As such, this outcome must reflect strategic voting driven by Canada’s current first-past-the-post (FPTP) electoral system.
Under the FPTP system, voters can only back one candidate in their riding, and the candidate with the most votes takes the seat in Parliament. As a result, this discourages Canadian voters from supporting candidates from smaller parties seen as less likely to win.
This system has not only accelerated political polarization, but also served as a tool for entrenching a mutually antagonistic relationship between the two major parties—the Liberals and the Conservatives.
The Canadian Parliament must take this issue seriously, especially now that Conservative leader Pierre Poilievre has returned to the Parliament after winning the August byelection. Under his leadership, the Conservatives have absorbed extreme-right votes by promoting anti-immigrant sentiment and reviving trickle-down rhetoric.
In a system like Canada’s, where two major parties are consistently overrepresented in Parliament, the radicalization of even one of them poses a serious threat to democracy itself.
Former NDP leader Tom Mulcair, speaking just a month before the 2025 election, warned that the threat posed by U.S. President Donald Trump and Poilievre might push New Democrats and Greens to vote Liberal. His prediction became reality: many progressive voters set aside their core values simply to block what they saw as the greater evil.
The most significant issue with the FPTP system lies in the fact that every ballot cast for a losing candidate is wasted, undermining the very principle of vote equality.

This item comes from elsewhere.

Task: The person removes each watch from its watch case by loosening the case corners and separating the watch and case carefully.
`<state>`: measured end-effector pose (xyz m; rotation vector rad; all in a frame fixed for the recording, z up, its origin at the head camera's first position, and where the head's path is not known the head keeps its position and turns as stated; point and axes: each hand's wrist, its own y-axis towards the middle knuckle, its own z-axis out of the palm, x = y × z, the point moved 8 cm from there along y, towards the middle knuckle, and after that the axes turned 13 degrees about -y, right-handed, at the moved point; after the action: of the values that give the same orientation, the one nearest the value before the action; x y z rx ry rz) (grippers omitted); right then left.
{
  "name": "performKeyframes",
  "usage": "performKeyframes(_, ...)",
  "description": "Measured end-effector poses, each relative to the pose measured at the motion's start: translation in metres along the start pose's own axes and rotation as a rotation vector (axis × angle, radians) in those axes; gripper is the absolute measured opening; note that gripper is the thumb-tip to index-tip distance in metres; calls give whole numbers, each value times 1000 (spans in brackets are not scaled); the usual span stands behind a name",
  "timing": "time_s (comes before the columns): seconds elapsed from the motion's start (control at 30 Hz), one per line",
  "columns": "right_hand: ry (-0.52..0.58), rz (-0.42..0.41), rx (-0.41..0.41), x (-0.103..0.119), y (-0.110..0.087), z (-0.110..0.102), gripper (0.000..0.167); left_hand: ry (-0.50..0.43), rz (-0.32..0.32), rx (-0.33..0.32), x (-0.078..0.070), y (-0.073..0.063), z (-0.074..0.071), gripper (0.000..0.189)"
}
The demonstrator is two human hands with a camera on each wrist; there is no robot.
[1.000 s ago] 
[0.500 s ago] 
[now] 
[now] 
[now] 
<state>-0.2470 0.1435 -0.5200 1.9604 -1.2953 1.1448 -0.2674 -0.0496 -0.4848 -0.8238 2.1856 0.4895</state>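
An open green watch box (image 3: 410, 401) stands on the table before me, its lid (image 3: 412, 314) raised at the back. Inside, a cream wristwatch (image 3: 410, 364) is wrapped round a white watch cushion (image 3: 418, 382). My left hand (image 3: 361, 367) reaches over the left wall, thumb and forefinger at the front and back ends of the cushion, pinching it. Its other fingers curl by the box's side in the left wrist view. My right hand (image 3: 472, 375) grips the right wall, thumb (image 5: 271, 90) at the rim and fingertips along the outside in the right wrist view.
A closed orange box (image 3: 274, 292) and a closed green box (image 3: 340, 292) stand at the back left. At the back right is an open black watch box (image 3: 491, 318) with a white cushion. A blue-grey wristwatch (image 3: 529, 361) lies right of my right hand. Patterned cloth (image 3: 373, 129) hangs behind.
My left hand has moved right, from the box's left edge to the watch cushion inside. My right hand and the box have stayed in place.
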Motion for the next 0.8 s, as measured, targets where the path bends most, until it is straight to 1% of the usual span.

The 2025 election made this clear. The Liberals won 5.5 per cent more seats than their popular vote, yet the Conservatives gained 0.7 per cent more seats, while the NDP took 4.3 per cent fewer seats than their actual share of the popular vote.
In the last four federal elections, from 2011 to 2021, the winning parties—the Liberals and the Conservatives—secured between 13.4 per cent and 14.9 per cent more seats, while the NDP received approximately 6 per cent fewer seats than its share of the popular vote.
Adopting a mixed-member proportional (MMP) system with an additional ballot for party votes ensures that every vote carries equal weight.
Unlike the FPTP system, the MMP system guarantees that parliamentary seats are allocated based on vote shares. Even if your local candidate loses, your party’s vote still counts toward your party’s total seats. As a result, this system reduces wasted votes in constituency races and reflects the full spectrum of political opinion more accurately in parliamentary seats.
Imagine if proportional representation had secured even one-third of the Canadian parliamentary seats: the NDP and Green Party could exert real influence, amplifying social democratic and environmentally sustainable policies that directly benefit voters.
In proportional systems, outright majorities are rare. Coalition governments become the norm, forcing parties to negotiate and compromise. Countries like Germany and Belgium show how these dynamics can work to democracy’s advantage, building alliances across parties while using a ‘cordon sanitaire’ or “firewall” to isolate extremist movements and prevent them from dictating policy.
Conversations about adopting MMP can’t wait until the next election cycle. Electoral reform won’t just fix a broken system; it can protect Canadian democracy from polarization, advance better governance and contain extremist forces before they can reshape society.